El entendimiento, no obstante, se derrumbó en poco tiempo ante acusaciones mutuas de incumplimiento. “Si Estados Unidos vuelve a sus compromisos recogidos en el memorando de entendimiento, la República Islámica de Irán responderá de inmediato de la misma manera”, declaró Pezeshkian, según la prensa estatal iraní.
Al margen del encuentro multilateral, Pezeshkian se reunió con el presidente ruso Vladimir Putin y le agradeció “su postura en cada etapa”. Calificó el vínculo como “estratégico” y no una relación ordinaria, en alusión al respaldo de Moscú durante el conflicto.
Putin, por su parte, afirmó que Rusia estaba “intentando brindarles la asistencia que necesitan” y elogió el “coraje y resiliencia” iraní, según medios rusos. Agregó que el dinamismo comercial entre ambos países se había sostenido pese al contexto bélico.
El gesto adquiere mayor peso considerando que Trump había advertido expresamente a Moscú y Pekín que no armaran a Teherán, y que ambas naciones se encuentran entre las más sancionadas del mundo.

La guerra en Oriente Medio se había desencadenado a finales de febrero con ataques estadounidenses e israelíes que causaron la muerte del entonces líder supremo iraní, el ayatolá Ali Jamenei. Seis meses después de ese estallido, el estrecho de Ormuz permanece cerrado y la región acumula tensiones sin resolver.

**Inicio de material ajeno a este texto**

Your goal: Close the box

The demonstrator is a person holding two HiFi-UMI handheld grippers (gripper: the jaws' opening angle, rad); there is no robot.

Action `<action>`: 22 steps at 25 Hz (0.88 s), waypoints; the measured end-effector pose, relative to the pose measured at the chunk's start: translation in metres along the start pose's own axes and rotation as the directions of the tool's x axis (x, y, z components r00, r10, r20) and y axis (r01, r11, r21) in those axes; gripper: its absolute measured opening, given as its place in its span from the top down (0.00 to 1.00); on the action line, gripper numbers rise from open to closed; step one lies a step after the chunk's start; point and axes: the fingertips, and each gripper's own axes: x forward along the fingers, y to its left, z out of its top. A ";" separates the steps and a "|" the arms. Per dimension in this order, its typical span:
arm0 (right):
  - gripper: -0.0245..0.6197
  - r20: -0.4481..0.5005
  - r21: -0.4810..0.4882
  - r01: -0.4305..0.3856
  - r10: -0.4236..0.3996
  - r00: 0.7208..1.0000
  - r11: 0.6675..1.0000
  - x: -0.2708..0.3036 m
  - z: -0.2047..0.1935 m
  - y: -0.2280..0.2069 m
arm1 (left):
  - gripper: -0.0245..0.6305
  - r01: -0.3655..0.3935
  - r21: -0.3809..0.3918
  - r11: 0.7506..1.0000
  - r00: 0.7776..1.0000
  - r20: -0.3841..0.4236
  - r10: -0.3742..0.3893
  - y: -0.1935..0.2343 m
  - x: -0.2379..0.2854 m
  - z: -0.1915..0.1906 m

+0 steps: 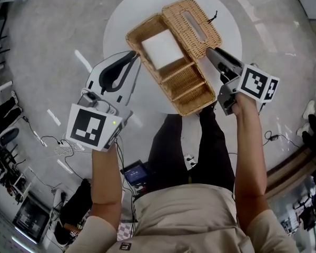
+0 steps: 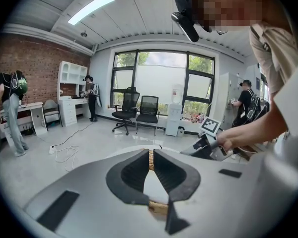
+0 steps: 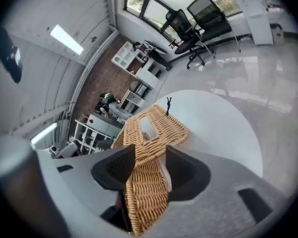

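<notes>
The left gripper (image 1: 136,56) has its jaws nearly together, seemingly pinching the left rim of the wicker box (image 1: 192,95) on the round desk (image 1: 229,28). The slotted lid (image 1: 192,22) lies open beyond, so closing looks not yet begun. The right gripper (image 1: 209,51) has its jaws apart, astride the right wall, not gripping. Next: catch the lid and fold it over. No readable writing — only square markers.

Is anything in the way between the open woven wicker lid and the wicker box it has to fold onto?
Nothing lies across the open wicker box; the white square pack sits inside a compartment. The left gripper, though, grips the rim opposite the wicker lid and could meet the lid's edge as it lands.
</notes>
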 end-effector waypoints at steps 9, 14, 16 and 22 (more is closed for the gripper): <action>0.68 0.047 0.279 -0.058 0.046 0.998 0.959 0.005 -0.013 -0.036 | 0.93 -0.004 -0.018 1.000 1.000 -0.012 0.004 0.003 0.003 -0.013; 0.73 0.087 0.315 -0.097 0.073 0.994 0.944 0.009 -0.010 -0.039 | 0.93 -0.008 -0.025 1.000 1.000 -0.014 0.007 0.003 0.004 -0.020; 0.75 0.097 0.321 -0.095 0.067 0.993 0.942 0.005 -0.012 -0.039 | 0.93 -0.009 -0.026 1.000 1.000 -0.014 0.009 0.001 0.001 -0.021; 0.81 0.126 0.302 -0.080 0.043 0.991 0.950 0.000 -0.003 -0.029 | 0.93 -0.020 -0.026 0.999 1.000 -0.002 0.020 0.010 -0.009 -0.014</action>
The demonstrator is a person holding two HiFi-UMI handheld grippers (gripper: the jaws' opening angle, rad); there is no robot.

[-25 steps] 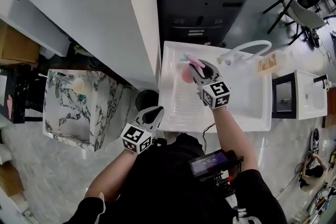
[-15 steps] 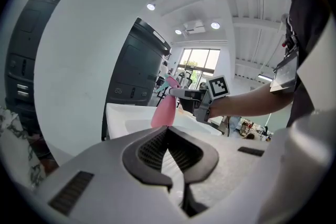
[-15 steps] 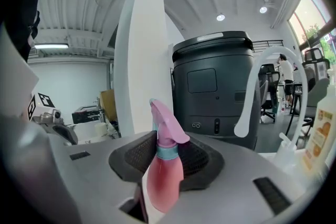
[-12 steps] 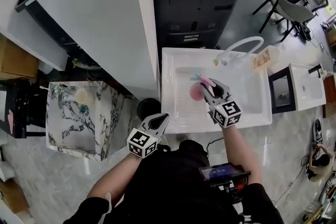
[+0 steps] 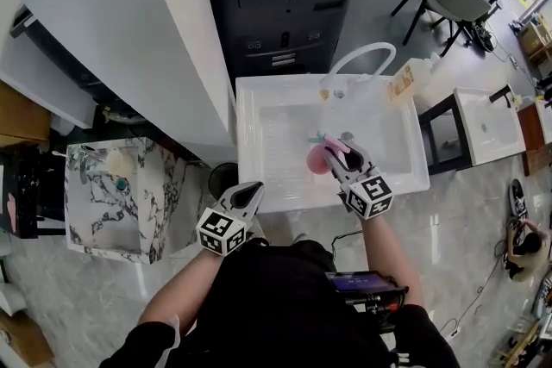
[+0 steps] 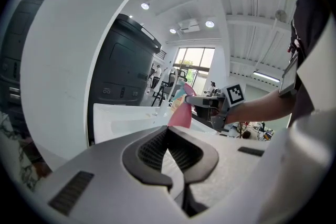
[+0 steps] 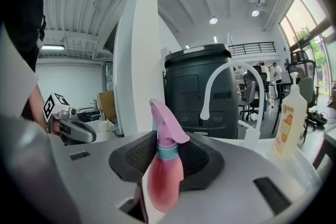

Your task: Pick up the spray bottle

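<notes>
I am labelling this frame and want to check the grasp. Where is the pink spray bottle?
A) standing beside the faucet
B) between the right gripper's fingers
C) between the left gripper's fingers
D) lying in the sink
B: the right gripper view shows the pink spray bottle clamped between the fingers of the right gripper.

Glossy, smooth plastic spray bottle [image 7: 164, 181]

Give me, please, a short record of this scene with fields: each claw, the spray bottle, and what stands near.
right claw: shut on the pink spray bottle, near its teal collar
left claw: shut, empty, near the front left corner of the sink
spray bottle: upright, over the white sink basin
near: white faucet; soap bottle with an orange label, at the far rim
</notes>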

La cumbre de Bishkek se desarrolla además cuatro años y medio después del inicio de la invasión rusa de Ucrania, conflicto que no figuró en la agenda oficial pero que tuvo su propio espacio en los márgenes del encuentro. Putin encabezó una reunión de hora y media con el líder turco Recep Tayyip Erdogan, cuyo país ha albergado varias rondas de negociaciones para poner fin a ese enfrentamiento.
Entre los presentes figuraban el presidente chino Xi Jinping y el primer ministro indio Narendra Modi, junto a más de una docena de jefes de Estado. Xi afirmó que las relaciones entre Rusia y China se han fortalecido y que sus perspectivas son “aún más prometedoras”, mientras Putin defendió que “la Carta de las Naciones Unidas debe seguir siendo una fuente fundamental del derecho internacional”, aunque sostuvo que las estructuras regionales multilaterales se integran de forma orgánica en la arquitectura de un mundo multipolar.
La organización agrupa a 10 miembros plenos y 15 socios de diálogo, entre ellos Turquía, Arabia Saudí y Catar, además de dos países observadores: Afganistán y Mongolia.